I'll flash through them, you vote, and some of you will get an extra "get out of quiz free" card.
Don't wait for the last minute! (It usually shows, if you do....:_ )
The power set of a set \(S\) is the set of all of S's subsets, and denoted \(P(S)\).
Turns out the even natural numbers are as numerous as the natural numbers themselves, which seems troublesome. Subsets created from a set by throwing out a bunch of elements are not supposed to be the same size as the original set -- but things are a little different when it comes to infinite sets.
I want revisit one of the things we looked at last time: Assigning students on the infinite number of infinitely large buses (but doing it from a graph):
(for this one, you can see that the two sets are actually in a one-to-one correspondence; for the others, we see that the natural numbers are at least as big as an infinite number of copies of the natural numbers -- but that should seem pretty obvious...!:).

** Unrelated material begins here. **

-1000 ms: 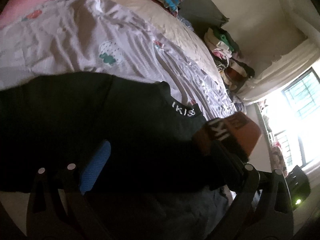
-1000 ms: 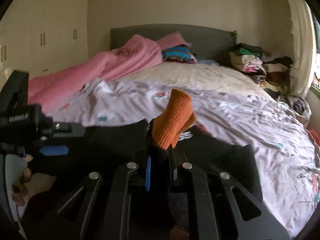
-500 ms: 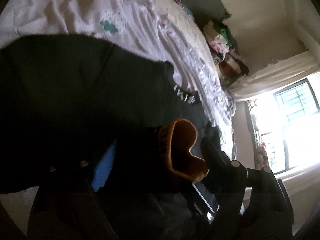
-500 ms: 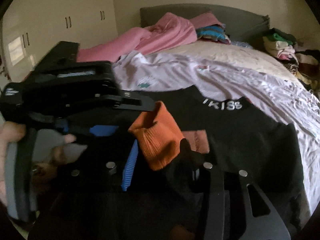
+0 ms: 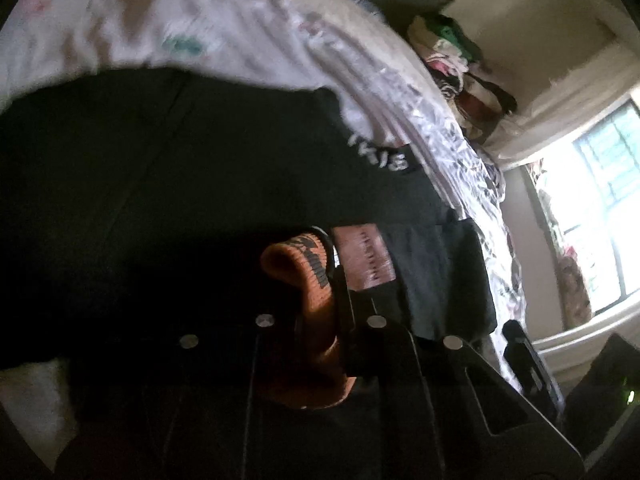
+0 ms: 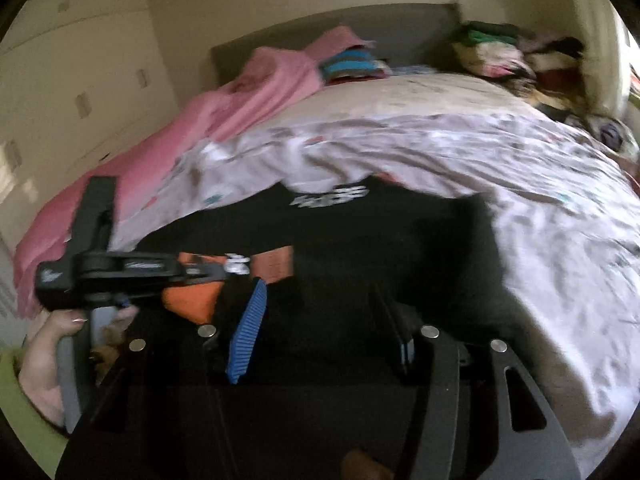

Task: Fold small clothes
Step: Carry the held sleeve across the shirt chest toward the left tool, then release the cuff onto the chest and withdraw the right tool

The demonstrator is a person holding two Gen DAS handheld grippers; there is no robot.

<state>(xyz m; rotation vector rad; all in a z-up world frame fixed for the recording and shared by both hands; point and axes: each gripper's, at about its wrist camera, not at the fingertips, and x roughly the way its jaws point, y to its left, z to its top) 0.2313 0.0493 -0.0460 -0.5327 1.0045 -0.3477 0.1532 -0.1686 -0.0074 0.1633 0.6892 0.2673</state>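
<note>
Left tongs clamped tight on the orange sock; right tongs just opened, empty, black garment at 12 o'clock.

This is a lived-in home bedroom, shown by a bed with a grey headboard, a rumpled patterned sheet, a pink blanket, heaps of clothes, cream built-in wardrobes and a barred window.
</note>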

If I put the people in the Hotel in the first column (we'll call it Bus 1), you can see that they go into the rooms numbered by the triangular numbers: 1, 3, 6, 10, 15, ....
\[ n \longrightarrow \frac{n(n+1)}{2} \] More generally, for the person sitting in seat \(s\) on bus \(b\), \((b,s)\), \[ (b,s) \longrightarrow \frac{1}{2}\left(b^2+b(2s-3)+s^2-s+2\right) \] This is a one-to-one correspondence between the natural numbers and infinitely many copies of the natural numbers.
Looking at it another way, we can see that the rational numbers (ratios of natural numbers, and the negatives of those) are the same size (have the same cardinality) as the natural numbers:If we think of a bus/seat pair as a fraction, \((b,s) \equiv \frac{b}{s}\) we see that every positive rational number has its own room within the natural numbers. In fact, they have infinitely many rooms, since, for example, \[ \frac{1}{1} = \frac{2}{2} = \frac{3}{3} = \frac{4}{4} = \ldots \] all get rooms (but they're the same rational number!).
Question of the day:
We're going to revisit the natural numbers first, to show that their power set is bigger than the naturals. (How will we know that?)
We often denote a set by using braces, e.g. \(S=\{1,2,3\}\) is the set of the first three natural numbers.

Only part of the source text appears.